Transcribe exactly, and only, the lines that fall between the line containing "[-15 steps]" and the last line of the material, both ends included, omitting any pictures.

━━━━━━━━━━━━━━━━━━━━

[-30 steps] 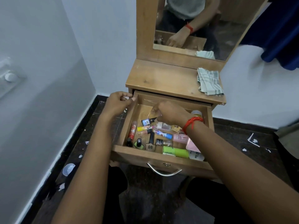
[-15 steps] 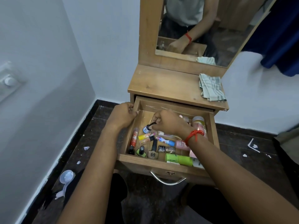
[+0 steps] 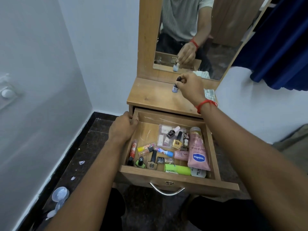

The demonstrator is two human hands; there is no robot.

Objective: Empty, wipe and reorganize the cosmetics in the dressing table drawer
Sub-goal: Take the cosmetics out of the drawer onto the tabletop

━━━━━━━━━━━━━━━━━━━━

Answer for this exercise>
[-15 steps] 
[+0 steps] 

The demonstrator is two human hands; there is no robot.

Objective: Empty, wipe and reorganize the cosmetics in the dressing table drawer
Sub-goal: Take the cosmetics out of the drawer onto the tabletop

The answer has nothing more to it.